Paddle up through the second lake (about 1 mile) which is a lovely teal color. From here you can pull the canoe up the main channel however far you want. We ended up paddling upstream via one of the side channels because the current was slow enough. It ended up getting kind of narrow so we found camp.
Initially we picked a tent spot in the meadow. My logic was to have 360 views of grizzlies coming at me. But after some lobbying, my boyfriend convinced me we'd be better off in the trees with a steep mountain side and lots of downed wood that bears probably don't want to climb over. We found some scat in the meadows we that we assumed was grizzly - verdict is still out. In mid July a grizzly was getting into some food of some campers and the FS closed all overnight camping within 5 miles of the trailhead for a week as a precaution. We later learned from the outdoor shop owner in Pinedale that these people camped only 50 feet off the trail right in a meadow and didn't hang their food or bear box it. I felt much better because we did bear box the food and toiletries, and camped in the trees where there was lots of downed logs. We also carried bear spray. My dog did not come with us which was good as I was already worried about bears as is.

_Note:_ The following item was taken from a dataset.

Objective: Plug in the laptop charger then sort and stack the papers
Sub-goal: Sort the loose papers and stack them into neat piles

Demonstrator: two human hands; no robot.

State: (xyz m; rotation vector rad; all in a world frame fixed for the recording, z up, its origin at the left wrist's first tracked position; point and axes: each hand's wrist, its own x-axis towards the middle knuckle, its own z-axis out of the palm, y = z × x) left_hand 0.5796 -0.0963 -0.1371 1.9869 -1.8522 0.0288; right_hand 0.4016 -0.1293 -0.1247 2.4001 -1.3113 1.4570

The goal of the trip was to hike the backside of Square Top. We used the Finis Mitchell book (really old!) and the Kelsey climbing book which has hikes in it too to help us figure out how to get there. There is no established trail so there was some route finding. We ended up not figuring it out and didn't feel up for straight uphill bushwhacking either, so we just did a 12 mile hike instead near the headwaters of the Green River instead. The third day we had planned to hike up to Slide Lake, but the skies were looking ominous.
We were 1/3 of the way back to the car on the lower lake and winds were picking up and skies were darkening. Waves were nearly pouring over into the boat. It was quite exciting! We hunkered down under a rock wall and waited out the rain, thunder and lightening for about 1.5 hours. Then it finally let up enough that we hightailed it as fast as we could back to the car.